PROBLEM REQUIREMENTS:
Please copy exactly the lines from the top of the data through the line containing "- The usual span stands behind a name", and nothing else.
*** DATA RECORDS Section Begins ***
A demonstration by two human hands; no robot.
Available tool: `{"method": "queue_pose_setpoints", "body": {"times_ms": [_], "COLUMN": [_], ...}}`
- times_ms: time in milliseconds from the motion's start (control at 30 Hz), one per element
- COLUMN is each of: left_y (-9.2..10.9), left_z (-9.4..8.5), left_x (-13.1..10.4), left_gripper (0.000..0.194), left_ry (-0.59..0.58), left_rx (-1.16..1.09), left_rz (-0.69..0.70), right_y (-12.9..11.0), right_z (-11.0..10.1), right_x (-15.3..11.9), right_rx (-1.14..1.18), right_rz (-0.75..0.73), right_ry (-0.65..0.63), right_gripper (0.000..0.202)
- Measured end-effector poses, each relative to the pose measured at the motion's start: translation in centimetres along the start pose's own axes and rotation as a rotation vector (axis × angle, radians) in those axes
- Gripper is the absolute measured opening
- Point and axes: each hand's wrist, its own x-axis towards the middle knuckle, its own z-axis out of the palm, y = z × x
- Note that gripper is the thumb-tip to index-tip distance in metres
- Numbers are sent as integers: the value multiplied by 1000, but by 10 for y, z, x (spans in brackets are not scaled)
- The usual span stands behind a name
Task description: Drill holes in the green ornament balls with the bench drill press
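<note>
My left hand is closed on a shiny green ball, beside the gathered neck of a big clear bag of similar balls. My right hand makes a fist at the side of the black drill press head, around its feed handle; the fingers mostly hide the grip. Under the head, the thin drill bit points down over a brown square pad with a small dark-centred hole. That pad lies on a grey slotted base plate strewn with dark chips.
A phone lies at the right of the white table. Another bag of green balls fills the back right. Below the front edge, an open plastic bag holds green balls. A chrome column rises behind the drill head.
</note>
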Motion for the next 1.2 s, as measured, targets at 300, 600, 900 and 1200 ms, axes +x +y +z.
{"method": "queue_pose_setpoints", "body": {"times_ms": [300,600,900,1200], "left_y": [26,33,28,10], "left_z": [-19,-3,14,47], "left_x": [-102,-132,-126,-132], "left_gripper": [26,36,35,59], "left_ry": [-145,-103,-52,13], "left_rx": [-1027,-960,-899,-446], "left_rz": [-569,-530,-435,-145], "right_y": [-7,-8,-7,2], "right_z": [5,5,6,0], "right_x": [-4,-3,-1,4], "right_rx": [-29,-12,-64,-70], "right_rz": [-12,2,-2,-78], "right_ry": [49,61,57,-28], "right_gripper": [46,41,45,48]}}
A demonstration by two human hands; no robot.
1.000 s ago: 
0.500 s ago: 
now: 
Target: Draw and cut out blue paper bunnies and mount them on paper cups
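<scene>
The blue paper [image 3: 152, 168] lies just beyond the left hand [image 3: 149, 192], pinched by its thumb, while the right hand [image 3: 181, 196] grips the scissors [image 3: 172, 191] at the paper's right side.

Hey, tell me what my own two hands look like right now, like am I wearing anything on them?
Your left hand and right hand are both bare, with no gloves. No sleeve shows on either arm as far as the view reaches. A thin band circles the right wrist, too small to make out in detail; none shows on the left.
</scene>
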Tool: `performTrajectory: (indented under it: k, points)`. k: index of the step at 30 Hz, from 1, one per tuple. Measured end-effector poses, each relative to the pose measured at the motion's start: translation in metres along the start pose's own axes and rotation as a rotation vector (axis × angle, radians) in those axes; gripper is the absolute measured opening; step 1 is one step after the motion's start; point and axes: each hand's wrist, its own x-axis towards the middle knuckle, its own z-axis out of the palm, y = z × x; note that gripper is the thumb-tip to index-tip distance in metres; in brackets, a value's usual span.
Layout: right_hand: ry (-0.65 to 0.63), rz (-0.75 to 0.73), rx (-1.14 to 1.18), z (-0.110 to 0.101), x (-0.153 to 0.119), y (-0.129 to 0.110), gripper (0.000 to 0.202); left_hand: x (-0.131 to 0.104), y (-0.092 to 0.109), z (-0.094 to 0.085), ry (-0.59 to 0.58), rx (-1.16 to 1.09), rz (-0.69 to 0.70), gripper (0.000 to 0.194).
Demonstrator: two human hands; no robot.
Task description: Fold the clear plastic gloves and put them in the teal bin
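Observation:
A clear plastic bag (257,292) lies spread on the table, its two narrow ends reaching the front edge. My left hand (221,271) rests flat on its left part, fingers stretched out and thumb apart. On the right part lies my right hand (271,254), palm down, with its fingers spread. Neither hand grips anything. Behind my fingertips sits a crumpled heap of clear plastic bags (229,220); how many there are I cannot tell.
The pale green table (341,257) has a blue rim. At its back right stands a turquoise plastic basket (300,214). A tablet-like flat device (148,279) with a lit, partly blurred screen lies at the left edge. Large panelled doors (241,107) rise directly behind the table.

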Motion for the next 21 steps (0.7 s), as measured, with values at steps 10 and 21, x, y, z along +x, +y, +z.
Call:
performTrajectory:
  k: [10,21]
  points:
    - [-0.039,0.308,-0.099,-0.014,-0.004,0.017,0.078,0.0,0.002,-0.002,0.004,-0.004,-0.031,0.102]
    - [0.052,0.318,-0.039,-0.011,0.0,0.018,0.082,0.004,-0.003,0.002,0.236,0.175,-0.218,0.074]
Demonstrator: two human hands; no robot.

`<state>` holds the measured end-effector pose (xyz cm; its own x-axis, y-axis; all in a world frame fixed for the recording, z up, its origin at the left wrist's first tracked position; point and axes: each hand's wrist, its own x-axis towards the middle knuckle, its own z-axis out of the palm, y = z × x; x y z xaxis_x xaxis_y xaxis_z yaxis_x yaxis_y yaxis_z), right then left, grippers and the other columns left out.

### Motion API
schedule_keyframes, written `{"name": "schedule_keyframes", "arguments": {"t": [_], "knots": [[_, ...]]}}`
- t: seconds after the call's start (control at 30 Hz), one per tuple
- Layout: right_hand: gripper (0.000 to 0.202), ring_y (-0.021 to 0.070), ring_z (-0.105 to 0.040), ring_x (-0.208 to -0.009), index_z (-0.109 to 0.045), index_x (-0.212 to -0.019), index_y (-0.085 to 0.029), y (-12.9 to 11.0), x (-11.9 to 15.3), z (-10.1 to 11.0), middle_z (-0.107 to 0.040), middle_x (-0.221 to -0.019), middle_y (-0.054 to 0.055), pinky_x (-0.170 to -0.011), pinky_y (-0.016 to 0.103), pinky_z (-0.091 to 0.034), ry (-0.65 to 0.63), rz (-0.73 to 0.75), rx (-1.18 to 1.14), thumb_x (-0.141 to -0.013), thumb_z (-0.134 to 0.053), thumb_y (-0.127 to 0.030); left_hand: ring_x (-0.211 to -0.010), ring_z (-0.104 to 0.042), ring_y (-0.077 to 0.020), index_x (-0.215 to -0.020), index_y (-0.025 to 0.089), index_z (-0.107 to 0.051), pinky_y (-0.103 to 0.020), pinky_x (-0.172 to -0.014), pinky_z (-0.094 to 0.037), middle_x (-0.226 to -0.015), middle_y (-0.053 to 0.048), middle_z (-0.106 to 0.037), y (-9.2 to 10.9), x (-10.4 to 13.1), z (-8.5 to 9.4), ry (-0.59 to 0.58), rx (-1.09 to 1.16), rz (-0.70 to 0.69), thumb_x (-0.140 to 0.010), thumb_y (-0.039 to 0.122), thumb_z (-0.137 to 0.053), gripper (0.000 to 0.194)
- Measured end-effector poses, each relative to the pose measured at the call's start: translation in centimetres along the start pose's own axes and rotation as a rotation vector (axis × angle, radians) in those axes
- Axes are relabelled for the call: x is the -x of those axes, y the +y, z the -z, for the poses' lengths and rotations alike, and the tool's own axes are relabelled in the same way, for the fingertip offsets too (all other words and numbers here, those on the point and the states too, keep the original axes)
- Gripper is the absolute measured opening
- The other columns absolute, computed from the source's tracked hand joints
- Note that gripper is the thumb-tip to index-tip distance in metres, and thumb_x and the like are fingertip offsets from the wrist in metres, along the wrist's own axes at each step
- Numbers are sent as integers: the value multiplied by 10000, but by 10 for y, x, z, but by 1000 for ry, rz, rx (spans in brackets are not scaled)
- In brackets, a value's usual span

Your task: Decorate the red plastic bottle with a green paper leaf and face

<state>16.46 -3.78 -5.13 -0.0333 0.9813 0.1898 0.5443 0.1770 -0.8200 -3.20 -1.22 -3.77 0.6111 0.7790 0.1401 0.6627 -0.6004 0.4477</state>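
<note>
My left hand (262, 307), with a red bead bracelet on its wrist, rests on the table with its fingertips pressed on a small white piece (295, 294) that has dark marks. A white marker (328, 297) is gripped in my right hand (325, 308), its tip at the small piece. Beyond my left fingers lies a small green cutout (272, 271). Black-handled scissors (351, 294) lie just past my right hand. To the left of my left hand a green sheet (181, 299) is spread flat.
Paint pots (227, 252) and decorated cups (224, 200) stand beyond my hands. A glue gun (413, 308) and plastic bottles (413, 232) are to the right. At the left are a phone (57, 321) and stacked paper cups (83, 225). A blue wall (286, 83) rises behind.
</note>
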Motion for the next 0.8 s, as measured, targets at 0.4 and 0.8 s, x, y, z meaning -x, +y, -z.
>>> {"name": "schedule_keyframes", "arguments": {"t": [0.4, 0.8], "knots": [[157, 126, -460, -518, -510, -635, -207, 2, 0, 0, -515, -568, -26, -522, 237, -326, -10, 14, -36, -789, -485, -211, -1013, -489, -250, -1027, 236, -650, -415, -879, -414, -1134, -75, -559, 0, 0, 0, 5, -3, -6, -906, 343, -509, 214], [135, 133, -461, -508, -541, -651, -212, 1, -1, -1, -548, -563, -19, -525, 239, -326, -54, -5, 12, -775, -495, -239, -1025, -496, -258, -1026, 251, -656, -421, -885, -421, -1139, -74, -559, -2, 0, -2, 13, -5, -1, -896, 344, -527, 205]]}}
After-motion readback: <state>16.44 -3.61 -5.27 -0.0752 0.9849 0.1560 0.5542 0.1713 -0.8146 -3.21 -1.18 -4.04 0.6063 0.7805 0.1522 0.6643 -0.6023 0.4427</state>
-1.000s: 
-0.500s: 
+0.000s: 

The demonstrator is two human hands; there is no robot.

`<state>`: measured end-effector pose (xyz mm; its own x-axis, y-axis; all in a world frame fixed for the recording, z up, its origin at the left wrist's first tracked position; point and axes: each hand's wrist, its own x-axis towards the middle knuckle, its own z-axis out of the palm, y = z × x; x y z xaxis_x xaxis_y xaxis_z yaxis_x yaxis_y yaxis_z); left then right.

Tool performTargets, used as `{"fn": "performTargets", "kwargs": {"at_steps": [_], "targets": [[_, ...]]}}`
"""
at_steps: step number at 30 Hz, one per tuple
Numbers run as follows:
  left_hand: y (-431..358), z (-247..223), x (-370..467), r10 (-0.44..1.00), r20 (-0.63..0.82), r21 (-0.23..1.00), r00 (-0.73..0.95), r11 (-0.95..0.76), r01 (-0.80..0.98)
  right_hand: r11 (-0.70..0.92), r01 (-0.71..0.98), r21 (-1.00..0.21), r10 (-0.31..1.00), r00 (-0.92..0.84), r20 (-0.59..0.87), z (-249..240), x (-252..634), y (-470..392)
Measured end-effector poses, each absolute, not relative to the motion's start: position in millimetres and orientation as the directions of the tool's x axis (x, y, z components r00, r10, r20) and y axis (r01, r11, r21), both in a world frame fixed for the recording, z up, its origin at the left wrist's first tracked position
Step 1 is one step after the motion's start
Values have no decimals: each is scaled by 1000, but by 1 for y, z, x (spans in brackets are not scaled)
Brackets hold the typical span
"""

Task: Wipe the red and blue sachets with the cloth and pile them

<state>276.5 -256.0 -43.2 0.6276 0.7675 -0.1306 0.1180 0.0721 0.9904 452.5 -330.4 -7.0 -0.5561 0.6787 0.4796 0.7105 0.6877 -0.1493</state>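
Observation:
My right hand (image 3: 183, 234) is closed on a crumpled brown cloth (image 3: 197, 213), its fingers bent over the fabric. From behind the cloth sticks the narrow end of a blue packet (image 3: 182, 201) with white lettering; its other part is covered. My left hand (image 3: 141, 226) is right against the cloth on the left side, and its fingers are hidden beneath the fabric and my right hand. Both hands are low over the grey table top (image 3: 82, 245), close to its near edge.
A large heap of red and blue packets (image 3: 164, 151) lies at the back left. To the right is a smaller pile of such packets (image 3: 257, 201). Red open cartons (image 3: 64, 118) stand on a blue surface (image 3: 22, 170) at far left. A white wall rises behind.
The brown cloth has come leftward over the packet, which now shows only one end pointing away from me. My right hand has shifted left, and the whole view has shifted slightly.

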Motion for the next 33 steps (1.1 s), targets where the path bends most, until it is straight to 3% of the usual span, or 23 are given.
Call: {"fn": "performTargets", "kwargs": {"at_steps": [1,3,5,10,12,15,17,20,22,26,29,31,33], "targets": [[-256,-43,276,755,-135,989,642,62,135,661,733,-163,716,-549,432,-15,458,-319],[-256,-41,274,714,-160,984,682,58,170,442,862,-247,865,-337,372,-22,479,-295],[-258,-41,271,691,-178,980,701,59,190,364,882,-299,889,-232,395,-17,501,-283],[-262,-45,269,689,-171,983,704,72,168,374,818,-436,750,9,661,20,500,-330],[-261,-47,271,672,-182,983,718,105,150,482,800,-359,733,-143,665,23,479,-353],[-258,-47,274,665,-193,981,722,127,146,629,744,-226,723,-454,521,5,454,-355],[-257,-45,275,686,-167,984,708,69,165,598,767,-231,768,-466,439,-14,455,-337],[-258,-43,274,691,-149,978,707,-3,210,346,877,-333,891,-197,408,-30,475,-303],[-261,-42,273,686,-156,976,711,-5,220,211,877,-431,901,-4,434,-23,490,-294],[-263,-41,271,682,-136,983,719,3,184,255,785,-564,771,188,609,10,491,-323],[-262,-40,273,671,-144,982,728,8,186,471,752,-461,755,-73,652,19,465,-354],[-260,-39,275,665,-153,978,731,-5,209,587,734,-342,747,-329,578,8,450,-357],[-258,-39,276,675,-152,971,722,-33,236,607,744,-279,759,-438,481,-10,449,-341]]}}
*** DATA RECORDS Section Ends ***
RESULT OF THIS TASK:
A demonstration by two human hands; no robot.
Available tool: `{"method": "queue_pose_setpoints", "body": {"times_ms": [_], "COLUMN": [_], ...}}`
- times_ms: time in milliseconds from the motion's start (control at 30 Hz), one per element
- COLUMN is each of: left_y (-9.2..10.9), left_z (-9.4..8.5), left_x (-13.1..10.4), left_gripper (0.000..0.194), left_ry (-0.59..0.58), left_rx (-1.16..1.09), left_rz (-0.69..0.70), right_y (-12.9..11.0), right_z (-11.0..10.1), right_x (-15.3..11.9), right_rx (-1.14..1.18), right_rz (-0.75..0.73), right_ry (-0.65..0.63), right_gripper (0.000..0.202)
- Measured end-effector poses, each relative to the pose measured at the motion's start: translation in centimetres along the start pose's own axes and rotation as a rotation vector (axis × angle, radians) in those axes
- Gripper is the absolute measured opening
- Point and axes: each hand's wrist, its own x-axis towards the middle knuckle, its own z-axis out of the palm, y = z × x
- Note that gripper is the thumb-tip to index-tip distance in metres
- Numbers are sent as integers: the value multiplied by 1000, but by 10 for y, z, x (spans in brackets are not scaled)
- The usual span stands behind a name

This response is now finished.